Пришла – горечь. Пришел – отврат от близости, объяснений, попыток быть понятой. Неверье в возможность слияния. Просто начать вот с чего: Разочарованность. Привыкание к одиночеству. Над всем был – вздох.

…Утром наши с Глебом во Франции, поездки ранним поездом из Трайас в Канн. Этому 24 года. Но этому уже вечность, потому что этого никогда не будет.

И зачем это было?

Как на кинематографической ленте мелькнули улицы, рестораны, универсальные базары, площади, кафе, магазины; сколько мы прочли вывесок, во сколько входили дверей, скольких кельнеров и гарсонов – лица я ещё ясно помню; я воскрешаю во рту тающий вкус огромных иерусалимских апельсинов; тени в скверах от пальм, скамейки, гравий, песок, ровный прибой длинных голубоватых меланхолических волн…

Я помню себя в элегантном пальто с огромным воротником из "пана" – шелковистого бархата, спадавшим на плечи и грудь мягкими складками; в большой, с черными маргаритками, шляпе – и зонтик помню в руке…

Я помню широкой волной на все дни разостлавшегося настроения – безделья; ласковое безразличие к тому, день ли сейчас или вечер.
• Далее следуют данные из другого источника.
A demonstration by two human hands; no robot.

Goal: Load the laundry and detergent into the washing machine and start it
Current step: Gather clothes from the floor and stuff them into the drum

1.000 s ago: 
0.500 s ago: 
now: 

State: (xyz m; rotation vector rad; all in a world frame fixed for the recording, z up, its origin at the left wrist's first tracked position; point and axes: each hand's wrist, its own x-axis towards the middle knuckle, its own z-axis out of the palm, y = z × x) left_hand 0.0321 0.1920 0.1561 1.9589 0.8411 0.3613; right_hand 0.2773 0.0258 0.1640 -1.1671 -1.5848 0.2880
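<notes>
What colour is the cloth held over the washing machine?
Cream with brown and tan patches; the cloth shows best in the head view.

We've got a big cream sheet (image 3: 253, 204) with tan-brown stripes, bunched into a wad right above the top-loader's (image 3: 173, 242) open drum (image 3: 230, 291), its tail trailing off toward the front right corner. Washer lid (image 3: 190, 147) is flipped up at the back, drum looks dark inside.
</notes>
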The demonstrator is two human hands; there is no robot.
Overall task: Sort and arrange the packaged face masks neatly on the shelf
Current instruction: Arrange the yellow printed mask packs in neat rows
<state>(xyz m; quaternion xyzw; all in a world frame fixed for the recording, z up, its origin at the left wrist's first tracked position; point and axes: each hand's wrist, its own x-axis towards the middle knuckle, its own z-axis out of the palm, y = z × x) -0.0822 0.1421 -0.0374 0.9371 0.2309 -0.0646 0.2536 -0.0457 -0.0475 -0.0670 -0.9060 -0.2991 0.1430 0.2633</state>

Запах сигар, запах фиалок. Запах воды. Бесцельность денег в щегольских портмоне, наши чуть скучающие фигуры у витрин…

День склонялся к полудню. Наступала жара. Усталые, с массой пакетов, мы входили в широкие двери какого‑нибудь пустого кафе – рай, отдых.

Вмиг мы становились друг к другу ласковы; забывали споры о направлении улиц и часы отхода поезда – карта вин в руках Глеба; нам несут "caviar russe" (икру, русскую).

Светло сочатся из кусочка лимона на тартинке с икрой – капли. Тонка и ароматна aigreur этого странного блюда!

Взглянув на нас, кто бы сказал, что мы муж и жена! Как безнадёжна чувствовалась жизнь впереди – полное отсутствие будущего. И как мудры были мы в 17 и 19 лет, иностранцы и путешественники, – что не глядели вперёд.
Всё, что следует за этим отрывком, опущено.